1

The following simple code copies some cells into the clipboard and gets it back as text data. Later this data will be POSTed to an internal webservice, but this is commented out at this point of time. Every time I run the script the used memory of the Excel grows by about 80MB (twice the size of the string).

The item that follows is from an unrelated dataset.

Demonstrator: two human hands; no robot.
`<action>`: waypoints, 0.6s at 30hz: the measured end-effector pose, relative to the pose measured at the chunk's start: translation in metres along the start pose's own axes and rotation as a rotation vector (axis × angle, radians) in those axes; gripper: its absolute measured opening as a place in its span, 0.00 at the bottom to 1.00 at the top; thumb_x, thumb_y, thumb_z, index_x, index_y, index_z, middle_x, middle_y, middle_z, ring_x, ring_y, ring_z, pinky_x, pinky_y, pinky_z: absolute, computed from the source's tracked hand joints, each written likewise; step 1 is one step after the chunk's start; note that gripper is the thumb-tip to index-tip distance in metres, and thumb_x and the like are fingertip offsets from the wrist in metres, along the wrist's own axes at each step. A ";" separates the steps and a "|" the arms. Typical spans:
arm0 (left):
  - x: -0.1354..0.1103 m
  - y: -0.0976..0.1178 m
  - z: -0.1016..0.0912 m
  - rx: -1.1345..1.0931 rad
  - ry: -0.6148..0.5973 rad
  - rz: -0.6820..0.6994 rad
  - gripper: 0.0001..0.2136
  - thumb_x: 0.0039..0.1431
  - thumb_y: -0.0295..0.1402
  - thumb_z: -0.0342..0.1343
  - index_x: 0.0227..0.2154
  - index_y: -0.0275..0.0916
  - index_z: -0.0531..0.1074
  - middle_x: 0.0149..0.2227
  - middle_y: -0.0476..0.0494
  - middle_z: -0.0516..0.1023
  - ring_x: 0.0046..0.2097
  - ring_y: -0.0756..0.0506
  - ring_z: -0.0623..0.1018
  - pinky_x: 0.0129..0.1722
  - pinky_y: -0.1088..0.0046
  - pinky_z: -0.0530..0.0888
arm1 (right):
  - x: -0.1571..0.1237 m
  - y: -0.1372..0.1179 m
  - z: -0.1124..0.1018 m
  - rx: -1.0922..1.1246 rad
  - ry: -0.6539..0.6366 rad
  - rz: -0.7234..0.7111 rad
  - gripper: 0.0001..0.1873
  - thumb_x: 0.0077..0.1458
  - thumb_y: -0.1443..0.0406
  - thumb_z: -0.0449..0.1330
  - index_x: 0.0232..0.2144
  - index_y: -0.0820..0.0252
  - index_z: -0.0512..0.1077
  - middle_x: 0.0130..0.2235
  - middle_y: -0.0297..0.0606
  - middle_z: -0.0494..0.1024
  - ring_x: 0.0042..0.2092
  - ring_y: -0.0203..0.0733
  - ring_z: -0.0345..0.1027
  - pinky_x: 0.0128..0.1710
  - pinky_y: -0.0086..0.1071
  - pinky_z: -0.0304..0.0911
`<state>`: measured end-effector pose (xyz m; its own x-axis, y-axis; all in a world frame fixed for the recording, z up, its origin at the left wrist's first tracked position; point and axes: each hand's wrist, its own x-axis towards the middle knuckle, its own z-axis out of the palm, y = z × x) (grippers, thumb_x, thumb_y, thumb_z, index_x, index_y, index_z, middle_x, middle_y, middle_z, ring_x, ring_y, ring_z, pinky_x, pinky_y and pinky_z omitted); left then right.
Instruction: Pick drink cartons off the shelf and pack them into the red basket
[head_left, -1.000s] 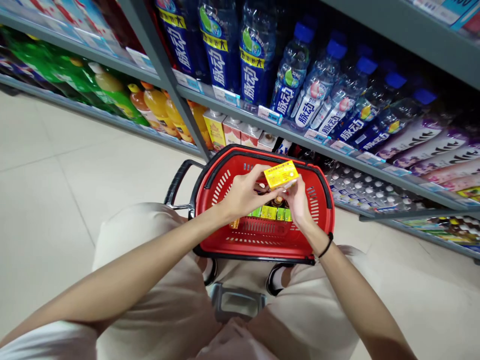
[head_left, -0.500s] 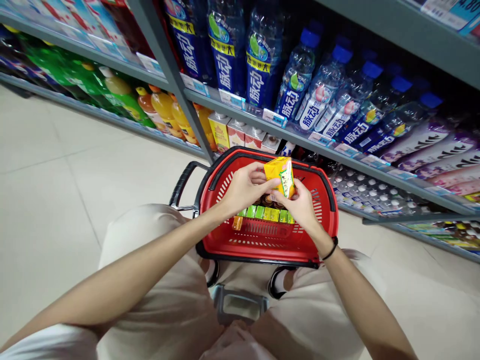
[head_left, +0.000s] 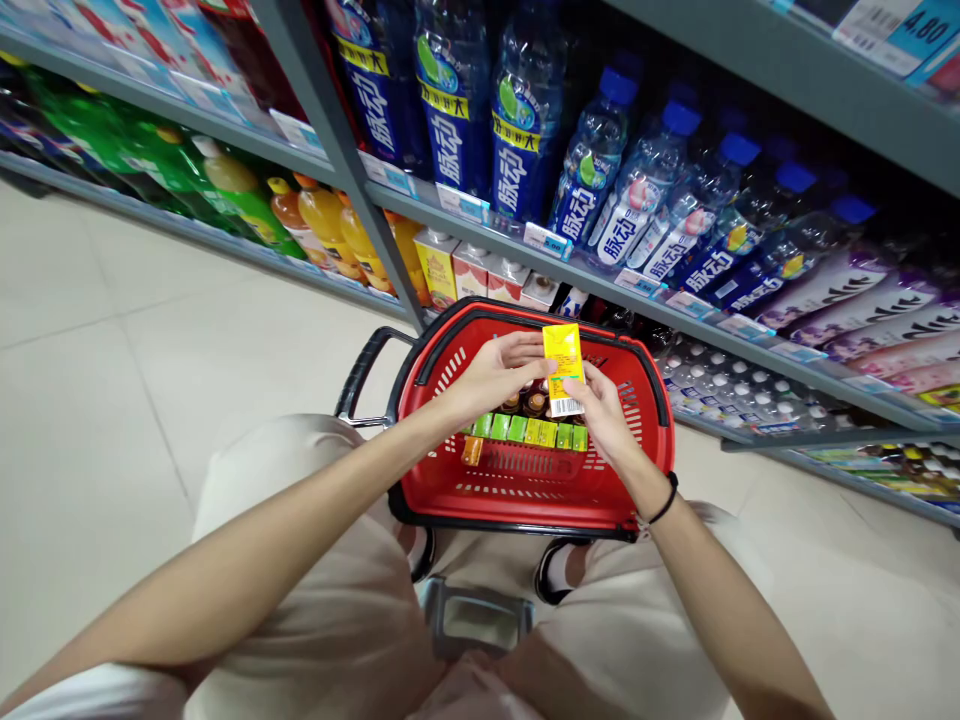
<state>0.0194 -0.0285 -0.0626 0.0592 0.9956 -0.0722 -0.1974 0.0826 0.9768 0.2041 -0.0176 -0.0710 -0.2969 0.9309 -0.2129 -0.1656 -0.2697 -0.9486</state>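
Note:
A small yellow drink carton (head_left: pixel 564 350) is held up over the red shopping basket (head_left: pixel 525 500), its barcode at the lower end. My right hand (head_left: pixel 600 405) grips its lower right side, thumb across the front. From the left, my left hand (head_left: pixel 499 375) is closed on the carton's edge, with the thumb on its face. Below the hands, a row of green and yellow small cartons (head_left: pixel 517 428) lies in the basket. One orange carton (head_left: pixel 472 450) sits in front of the row at its left end. Brown-topped bottles (head_left: pixel 535 404) show behind the row, partly covered by my hands.
Shelves of blue-capped drink bottles (head_left: pixel 589 165) rise just beyond the basket. Lower down are juice cartons (head_left: pixel 472 272) and packs of white-capped bottles (head_left: pixel 739 385). The basket's black handle (head_left: pixel 364 375) sticks out left. My knees flank the basket, above a tiled floor (head_left: pixel 112 390).
The yellow carton has been turned in my hands, so a flat face with text and a barcode now shows instead of its corner. Both hands stay over the basket.

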 end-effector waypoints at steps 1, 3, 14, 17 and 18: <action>0.000 0.001 0.000 -0.011 -0.001 -0.009 0.26 0.49 0.42 0.75 0.48 0.35 0.77 0.51 0.34 0.84 0.51 0.41 0.84 0.60 0.53 0.78 | -0.001 -0.001 0.001 0.007 -0.009 0.017 0.21 0.43 0.57 0.77 0.38 0.57 0.78 0.41 0.37 0.84 0.46 0.46 0.78 0.45 0.36 0.75; 0.000 0.001 -0.001 -0.027 0.027 -0.001 0.28 0.46 0.41 0.77 0.48 0.34 0.76 0.50 0.35 0.84 0.51 0.41 0.84 0.60 0.54 0.78 | -0.002 -0.004 0.003 0.029 -0.036 0.056 0.21 0.44 0.56 0.77 0.39 0.58 0.79 0.39 0.37 0.84 0.46 0.48 0.79 0.44 0.36 0.76; -0.006 0.011 0.003 -0.013 -0.009 0.143 0.21 0.53 0.40 0.74 0.46 0.37 0.78 0.48 0.38 0.84 0.47 0.44 0.83 0.54 0.60 0.80 | -0.004 -0.017 0.007 0.384 -0.052 0.152 0.21 0.59 0.48 0.64 0.44 0.56 0.78 0.42 0.41 0.84 0.48 0.52 0.79 0.38 0.41 0.78; -0.009 0.016 0.004 0.006 -0.084 0.143 0.17 0.55 0.39 0.72 0.45 0.38 0.80 0.47 0.39 0.85 0.46 0.44 0.83 0.51 0.61 0.81 | -0.003 -0.019 0.008 0.396 0.006 0.172 0.25 0.59 0.43 0.61 0.43 0.57 0.77 0.41 0.42 0.84 0.48 0.53 0.79 0.36 0.41 0.78; -0.009 0.017 0.004 0.011 -0.094 0.144 0.16 0.55 0.39 0.71 0.44 0.38 0.80 0.46 0.40 0.85 0.45 0.44 0.83 0.50 0.62 0.81 | -0.002 -0.018 0.007 0.390 0.005 0.179 0.27 0.58 0.41 0.61 0.42 0.57 0.77 0.40 0.42 0.84 0.48 0.53 0.79 0.36 0.41 0.78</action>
<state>0.0193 -0.0364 -0.0448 0.1222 0.9886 0.0878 -0.2001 -0.0621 0.9778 0.2011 -0.0168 -0.0517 -0.3489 0.8617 -0.3684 -0.4551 -0.4995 -0.7371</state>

I have no clue where/why the garbage collector fails and what I can do againt this.

Sub memory_leak()
    Dim DataObj As New MSForms.DataObject
    Dim data As String

    'Copy Data Range ~ the first 250.000 rows / 22 columns
    Range(Cells(9, 1), Cells(250000, 22)).Copy

    DataObj.GetFromClipboard
    data = DataObj.GetText

    ' Call postToURL("http://intranet/API.php?action=test", data)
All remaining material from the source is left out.